June 29, 2026

Proportionate liability finally frees councils from carrying builders’ failures

Wooden house framing under construction in Fort Worth, TX during a cloudy day.

A sensible fix with one moving part

For decades New Zealand’s joint and several liability regime has left councils holding the bag whenever a builder went under and a defect surfaced. The Building Amendment Bill shifts that to proportionate liability, where each party answers only for its own share, and plugs the resulting gap by making warranties mandatory for all new residential buildings of three storeys and under and for renovations costing $100,000 or more that involve restricted building work.

The minimum cover is a one-year defects period and a 10-year structural warranty. It is a coherent piece of policy. But it rests entirely on a market that, right now, barely exists.
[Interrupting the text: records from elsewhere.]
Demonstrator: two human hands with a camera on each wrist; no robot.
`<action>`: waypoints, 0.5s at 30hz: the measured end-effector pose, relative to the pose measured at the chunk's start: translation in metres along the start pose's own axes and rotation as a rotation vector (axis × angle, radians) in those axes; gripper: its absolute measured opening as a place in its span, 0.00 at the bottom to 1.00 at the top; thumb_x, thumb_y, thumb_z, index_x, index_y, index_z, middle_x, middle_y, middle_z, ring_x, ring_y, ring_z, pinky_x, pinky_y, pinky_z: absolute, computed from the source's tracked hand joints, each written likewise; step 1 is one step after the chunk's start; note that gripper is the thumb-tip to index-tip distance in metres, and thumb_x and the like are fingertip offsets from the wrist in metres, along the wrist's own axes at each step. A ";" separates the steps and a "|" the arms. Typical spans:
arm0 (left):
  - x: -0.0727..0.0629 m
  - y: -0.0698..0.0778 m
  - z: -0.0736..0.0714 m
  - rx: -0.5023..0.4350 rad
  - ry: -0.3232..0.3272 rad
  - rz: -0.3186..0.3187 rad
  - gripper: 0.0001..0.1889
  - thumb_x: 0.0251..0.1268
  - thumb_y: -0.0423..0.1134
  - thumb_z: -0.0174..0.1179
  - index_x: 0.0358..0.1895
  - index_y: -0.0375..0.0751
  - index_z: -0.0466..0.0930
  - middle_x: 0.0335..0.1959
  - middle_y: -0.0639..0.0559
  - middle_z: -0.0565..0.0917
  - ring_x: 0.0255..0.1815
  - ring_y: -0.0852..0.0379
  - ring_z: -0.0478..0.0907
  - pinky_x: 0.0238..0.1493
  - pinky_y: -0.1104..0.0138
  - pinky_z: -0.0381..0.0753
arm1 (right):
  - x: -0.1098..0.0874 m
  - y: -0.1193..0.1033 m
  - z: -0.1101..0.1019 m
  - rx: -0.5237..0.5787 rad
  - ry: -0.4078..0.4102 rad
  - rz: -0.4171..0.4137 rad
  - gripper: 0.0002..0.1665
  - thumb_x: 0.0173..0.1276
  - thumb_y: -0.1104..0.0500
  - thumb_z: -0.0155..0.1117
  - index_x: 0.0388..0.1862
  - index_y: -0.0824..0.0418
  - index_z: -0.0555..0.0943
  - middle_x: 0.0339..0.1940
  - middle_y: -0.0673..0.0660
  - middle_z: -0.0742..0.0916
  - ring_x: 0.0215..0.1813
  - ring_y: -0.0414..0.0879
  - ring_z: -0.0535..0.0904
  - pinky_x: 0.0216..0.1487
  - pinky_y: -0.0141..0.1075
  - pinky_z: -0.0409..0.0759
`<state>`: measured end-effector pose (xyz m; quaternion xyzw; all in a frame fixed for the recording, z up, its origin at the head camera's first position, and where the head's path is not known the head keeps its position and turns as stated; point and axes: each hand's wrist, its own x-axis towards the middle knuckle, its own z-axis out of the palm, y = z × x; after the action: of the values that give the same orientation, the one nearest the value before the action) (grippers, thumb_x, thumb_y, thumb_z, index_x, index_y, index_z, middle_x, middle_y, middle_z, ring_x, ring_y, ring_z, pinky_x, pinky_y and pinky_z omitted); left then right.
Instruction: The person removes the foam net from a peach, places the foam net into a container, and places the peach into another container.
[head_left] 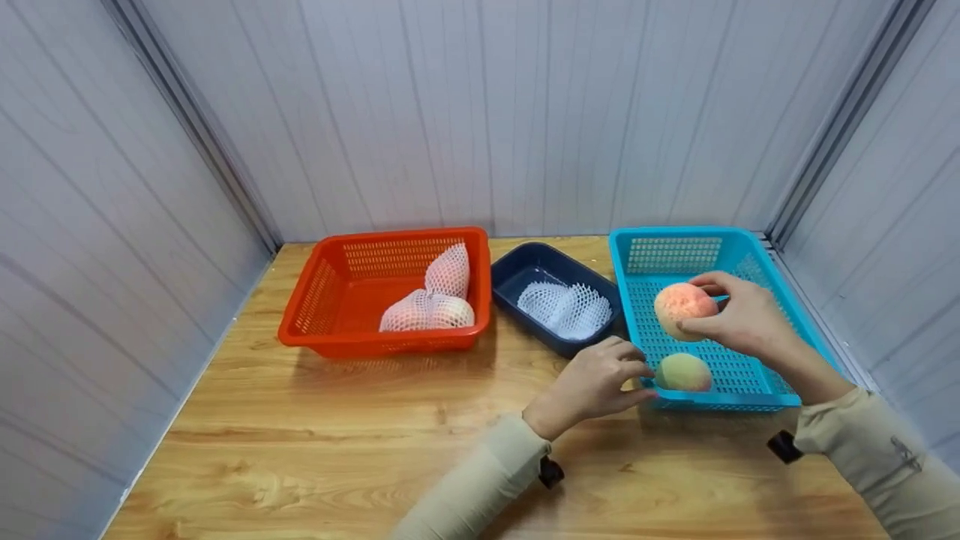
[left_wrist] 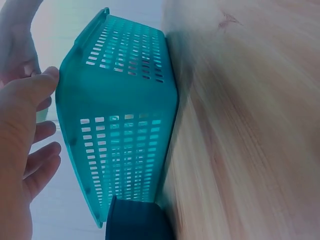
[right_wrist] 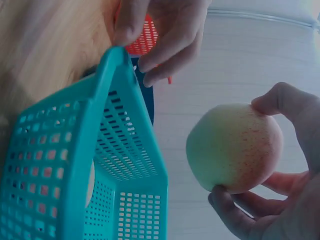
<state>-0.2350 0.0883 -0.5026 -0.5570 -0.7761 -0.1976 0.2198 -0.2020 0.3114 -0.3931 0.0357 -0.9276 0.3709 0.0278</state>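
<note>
My right hand [head_left: 746, 313] holds a pink and yellow peach [head_left: 684, 310] between thumb and fingers, above the blue basket [head_left: 806, 330]. The right wrist view shows the same peach [right_wrist: 235, 147] raised beside the basket wall. A second, greener peach [head_left: 684, 373] lies in the basket at its near left corner. At that corner is my left hand [head_left: 600, 379], its fingers loosely bent and spread, with nothing between them. In the left wrist view the thumb of the left hand [left_wrist: 20, 125] is right at the basket's rim [left_wrist: 67, 100].
A red basket [head_left: 300, 300] on the left contains several peaches in white foam nets [head_left: 448, 274]. Between the two baskets sits a dark blue tub [head_left: 517, 262] with white foam nets [head_left: 566, 309] inside. Pale panel walls [head_left: 465, 112] enclose the wooden table [head_left: 337, 435].
</note>
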 end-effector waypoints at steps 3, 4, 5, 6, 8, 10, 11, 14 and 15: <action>0.000 0.002 0.000 0.022 -0.022 0.001 0.17 0.65 0.57 0.60 0.42 0.50 0.88 0.42 0.58 0.82 0.44 0.63 0.73 0.48 0.78 0.69 | 0.011 0.001 0.001 -0.033 -0.076 0.019 0.42 0.56 0.46 0.74 0.64 0.65 0.69 0.57 0.69 0.76 0.49 0.60 0.75 0.38 0.44 0.79; 0.000 0.002 0.001 0.030 -0.024 0.005 0.17 0.65 0.57 0.60 0.42 0.50 0.88 0.41 0.58 0.82 0.44 0.63 0.73 0.47 0.78 0.69 | 0.014 0.001 0.002 -0.053 -0.094 0.017 0.42 0.56 0.47 0.74 0.64 0.65 0.70 0.57 0.70 0.76 0.49 0.60 0.76 0.38 0.44 0.79; -0.001 0.003 0.001 0.034 -0.021 0.008 0.16 0.65 0.57 0.60 0.40 0.50 0.88 0.40 0.58 0.81 0.43 0.63 0.73 0.47 0.78 0.70 | 0.018 0.002 0.004 -0.069 -0.110 0.014 0.41 0.55 0.47 0.74 0.63 0.65 0.70 0.58 0.71 0.76 0.48 0.60 0.76 0.38 0.44 0.79; -0.001 0.003 0.002 0.034 -0.016 0.013 0.15 0.65 0.56 0.61 0.39 0.50 0.88 0.39 0.58 0.81 0.43 0.62 0.72 0.47 0.77 0.70 | 0.022 0.003 0.006 -0.081 -0.122 0.009 0.40 0.55 0.48 0.74 0.62 0.65 0.71 0.57 0.71 0.76 0.47 0.60 0.76 0.37 0.44 0.79; -0.001 0.004 0.003 0.042 -0.002 0.024 0.14 0.65 0.55 0.61 0.36 0.50 0.87 0.37 0.58 0.79 0.42 0.62 0.71 0.47 0.76 0.70 | 0.028 0.004 0.009 -0.093 -0.143 0.001 0.39 0.54 0.49 0.74 0.61 0.65 0.72 0.56 0.71 0.77 0.45 0.58 0.77 0.35 0.42 0.79; -0.001 0.005 0.003 0.034 0.004 0.031 0.13 0.66 0.53 0.61 0.34 0.49 0.87 0.35 0.58 0.77 0.41 0.61 0.70 0.47 0.76 0.70 | 0.035 0.006 0.012 -0.104 -0.160 -0.003 0.37 0.53 0.51 0.74 0.59 0.64 0.73 0.54 0.69 0.79 0.42 0.56 0.78 0.33 0.41 0.79; -0.001 0.005 0.004 0.031 0.004 0.034 0.13 0.66 0.53 0.61 0.33 0.49 0.86 0.34 0.58 0.77 0.41 0.61 0.70 0.46 0.76 0.70 | 0.038 0.006 0.013 -0.110 -0.167 -0.002 0.36 0.53 0.51 0.74 0.58 0.64 0.74 0.52 0.69 0.79 0.40 0.55 0.78 0.32 0.40 0.78; 0.001 0.005 0.006 0.031 -0.003 0.044 0.13 0.66 0.52 0.61 0.33 0.49 0.86 0.32 0.58 0.76 0.40 0.61 0.70 0.46 0.76 0.69 | 0.045 0.008 0.017 -0.150 -0.186 0.005 0.35 0.51 0.52 0.74 0.56 0.65 0.74 0.48 0.68 0.81 0.36 0.53 0.77 0.29 0.39 0.77; 0.002 0.006 0.006 0.023 -0.006 0.044 0.13 0.66 0.52 0.61 0.34 0.49 0.86 0.32 0.59 0.76 0.40 0.61 0.70 0.46 0.76 0.69 | 0.047 0.009 0.018 -0.166 -0.191 0.009 0.35 0.51 0.52 0.74 0.55 0.66 0.74 0.47 0.67 0.81 0.35 0.52 0.77 0.29 0.39 0.77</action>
<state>-0.2308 0.0947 -0.5064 -0.5721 -0.7664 -0.1820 0.2284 -0.2504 0.3030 -0.4082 0.0642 -0.9536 0.2880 -0.0595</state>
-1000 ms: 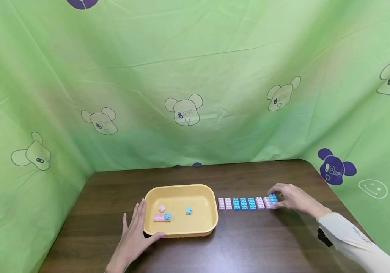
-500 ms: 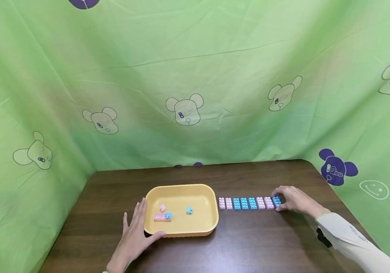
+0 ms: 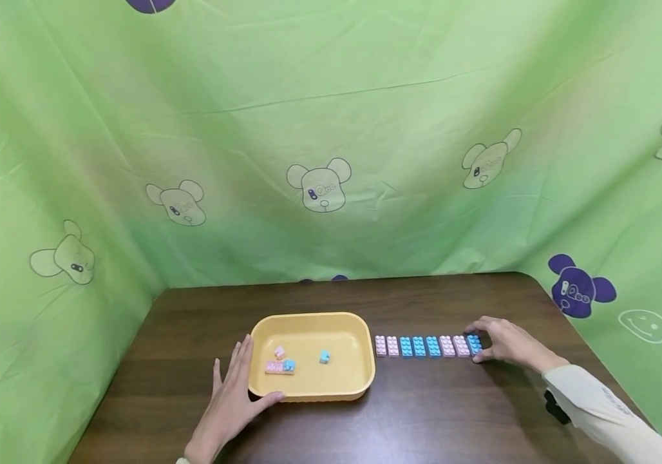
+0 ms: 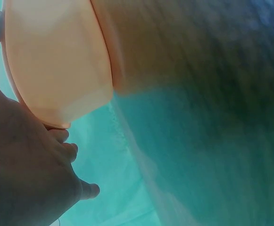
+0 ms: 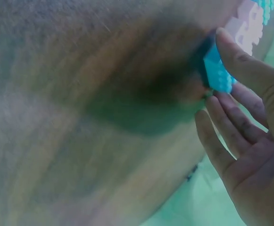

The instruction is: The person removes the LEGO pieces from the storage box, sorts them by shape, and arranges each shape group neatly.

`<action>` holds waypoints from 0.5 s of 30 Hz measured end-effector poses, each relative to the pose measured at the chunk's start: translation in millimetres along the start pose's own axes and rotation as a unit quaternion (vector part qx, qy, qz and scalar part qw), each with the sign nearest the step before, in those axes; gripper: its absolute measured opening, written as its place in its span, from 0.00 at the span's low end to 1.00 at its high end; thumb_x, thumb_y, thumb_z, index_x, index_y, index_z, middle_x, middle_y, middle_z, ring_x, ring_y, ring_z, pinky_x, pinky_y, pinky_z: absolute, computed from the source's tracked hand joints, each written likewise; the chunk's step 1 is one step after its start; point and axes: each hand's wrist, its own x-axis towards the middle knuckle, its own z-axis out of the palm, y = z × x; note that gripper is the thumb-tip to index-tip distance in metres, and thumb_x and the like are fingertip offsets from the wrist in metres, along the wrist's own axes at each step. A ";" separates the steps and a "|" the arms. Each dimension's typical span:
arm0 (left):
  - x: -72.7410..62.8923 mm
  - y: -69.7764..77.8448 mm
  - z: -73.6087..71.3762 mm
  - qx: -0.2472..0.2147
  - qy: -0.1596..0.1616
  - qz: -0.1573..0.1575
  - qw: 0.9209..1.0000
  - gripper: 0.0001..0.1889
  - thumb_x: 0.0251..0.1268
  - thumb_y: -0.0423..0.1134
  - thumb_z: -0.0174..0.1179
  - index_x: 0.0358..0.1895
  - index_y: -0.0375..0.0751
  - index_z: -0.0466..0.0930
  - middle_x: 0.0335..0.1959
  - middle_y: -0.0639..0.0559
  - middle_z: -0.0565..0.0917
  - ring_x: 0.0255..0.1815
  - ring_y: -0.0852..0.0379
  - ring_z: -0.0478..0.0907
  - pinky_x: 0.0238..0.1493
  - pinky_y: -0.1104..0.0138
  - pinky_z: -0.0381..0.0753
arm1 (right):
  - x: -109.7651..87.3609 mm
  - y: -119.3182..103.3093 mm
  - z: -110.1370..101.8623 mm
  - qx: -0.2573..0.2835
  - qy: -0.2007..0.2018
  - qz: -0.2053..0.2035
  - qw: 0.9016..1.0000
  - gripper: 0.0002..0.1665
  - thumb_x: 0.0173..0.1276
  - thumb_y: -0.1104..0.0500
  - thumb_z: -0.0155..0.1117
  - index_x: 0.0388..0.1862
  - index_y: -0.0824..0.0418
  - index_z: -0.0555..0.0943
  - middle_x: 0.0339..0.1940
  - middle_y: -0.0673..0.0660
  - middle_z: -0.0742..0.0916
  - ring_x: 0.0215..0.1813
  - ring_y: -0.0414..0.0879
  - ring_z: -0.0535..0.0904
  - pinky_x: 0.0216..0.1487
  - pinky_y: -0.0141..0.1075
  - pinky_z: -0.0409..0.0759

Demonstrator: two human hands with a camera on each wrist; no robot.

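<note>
A row of toy building bricks stands on the table, right of a yellow tray (image 3: 331, 390). From the left it runs two pink bricks (image 3: 386, 346), three blue bricks (image 3: 419, 347), two pink bricks (image 3: 454, 346) and one blue brick (image 3: 473, 344) at the right end. My right hand (image 3: 507, 341) pinches this end brick between thumb and fingers. In the right wrist view the thumb lies against one end of the blue brick (image 5: 218, 70). My left hand (image 3: 229, 396) rests on the tray's left side with straight fingers, its thumb at the front rim.
Inside the tray lie a long pink piece (image 3: 275, 368) with a small blue piece (image 3: 289, 365) at its right end, a small pink piece (image 3: 279, 352) and another small blue piece (image 3: 324, 356). A green printed curtain (image 3: 331, 251) hangs behind the brown table (image 3: 424, 412).
My right hand has lowered the blue brick from over the last pink brick to the row's right end. The left hand stays at the tray. The head view has shifted slightly.
</note>
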 end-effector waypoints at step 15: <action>2.7 1.4 -1.2 0.001 -0.006 -0.004 1.000 0.65 0.58 0.67 0.73 0.88 0.40 0.44 0.87 0.40 0.52 0.86 0.35 0.49 0.76 0.27 0.36 | 30.8 -50.3 -18.8 -0.020 0.091 -0.117 0.989 0.26 0.52 0.63 0.86 0.49 0.73 0.87 0.46 0.67 0.90 0.47 0.65 0.88 0.48 0.55 0.87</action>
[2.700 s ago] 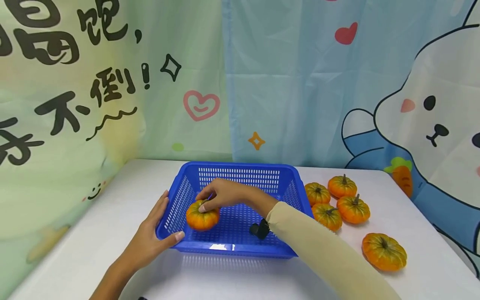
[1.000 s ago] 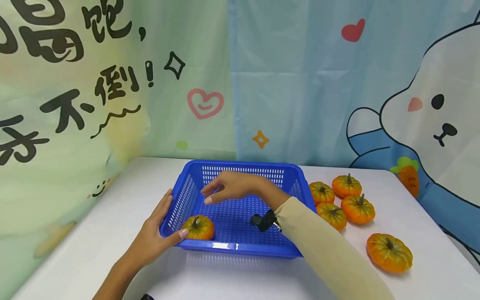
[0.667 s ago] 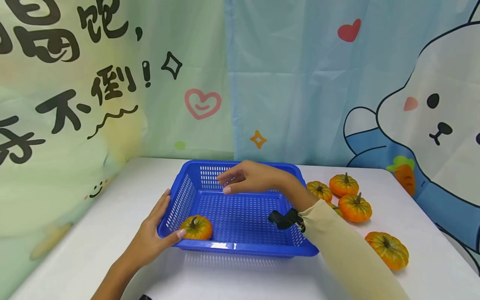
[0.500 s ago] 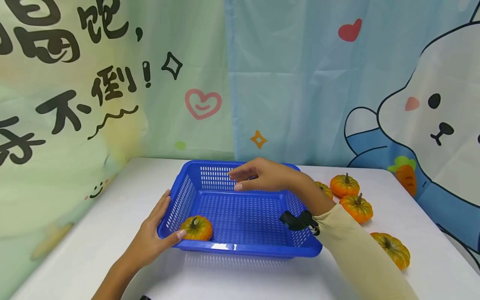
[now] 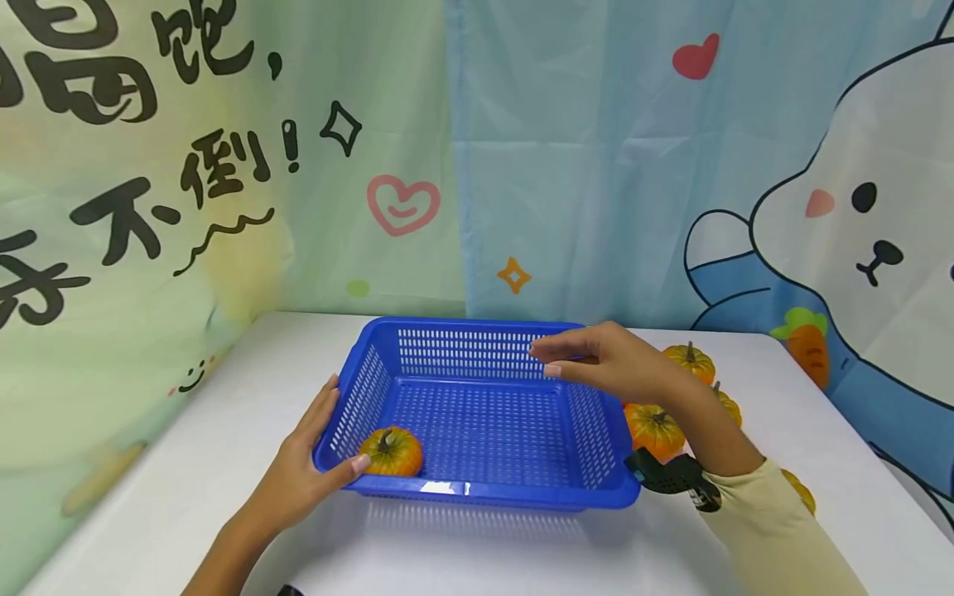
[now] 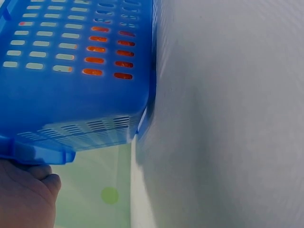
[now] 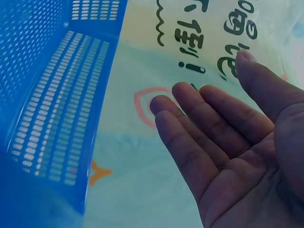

The voluntary system already failed

The case for action is hard to argue with. Only 46% of new builds currently carry a defects warranty, and renovation uptake is lower still. MBIE puts the average cost of latent defects across new builds in 2025 at about $23,000 per house. When a builder liquidates, that bill currently lands on a council or a homeowner with no recourse.

The Cabinet paper was blunt that voluntary cover leaves people “exposed to financial hardship without recourse.” Against that, the price of a warranty looks modest: between $1,200 and $2,750 on a $500,000 build, or roughly 0.3% to 0.6% of the total build cost. Manageable. But only if competition keeps it there.

A two-provider market backed by one syndicate

Here is the fragility. As of late 2025, builders warranty insurance in New Zealand was sold by just two providers, both backed by a single Lloyd’s of London syndicate. The Insurance Council warned the ministry it “should not be assumed that Lloyd’s will be able to provide further capacity in the future, or even to maintain the current level.” That is not theoretical. Lloyd’s has already exited and re-entered the New Zealand market once.

The reasons offshore insurers stay away are well known. A 2018 MBIE analysis found private insurers reluctant to enter because of the small market, the difficulty of pricing risk without claims data, and the long-tail nature of cover, with annual costs of warranty-relevant building problems estimated at around $85 million. Too small, too uncertain.

The mandate is already pulling capital in

This is where the news turns genuinely positive. A compulsory market is a guaranteed market, and that changes the maths. The NZ Herald reports that insurers and warranty providers are now actively eyeing entry into New Zealand precisely because the mandate creates defined, guaranteed demand. The policy is doing what it was designed to do before it has even passed.

Building and Construction Minister Chris Penk earlier called it “a chicken and egg situation, as everyone needed the comfort and certainty before they were willing to step up.” The mandate supplies the certainty.

The escape hatch that undercuts the promise

The catch is the suspension clause. Cabinet gave itself the power to suspend the mandatory requirement if cover is not widely available or affordable, for up to two years and extendable for another two. A potential four-year window with no mandatory cover, while proportionate liability still applies. If a builder fails in that gap, the homeowner can be left carrying the loss, which is the precise outcome the reform claims to prevent.

What builders should do now

The industry is split. Master Builders backs the framework but insists every provider, new or existing, meets identical solvency standards to avoid “the problem of the empty chair.” Treasury preferred an opt-out model, warning of higher costs and reduced supply, and was overruled. BusinessDesk found the wider sector divided over cost and capacity.

For builders and developers the practical line is clear. Price the warranty in now, because 0.3% to 0.6% is real money on every quote. Watch the entrants closely, because whether premiums sit at the bottom or top of that range depends entirely on how many insurers actually write cover. The reform’s design is sound. Its credibility rests on competition arriving, and on the Government resisting the temptation to pull the escape hatch if it does not.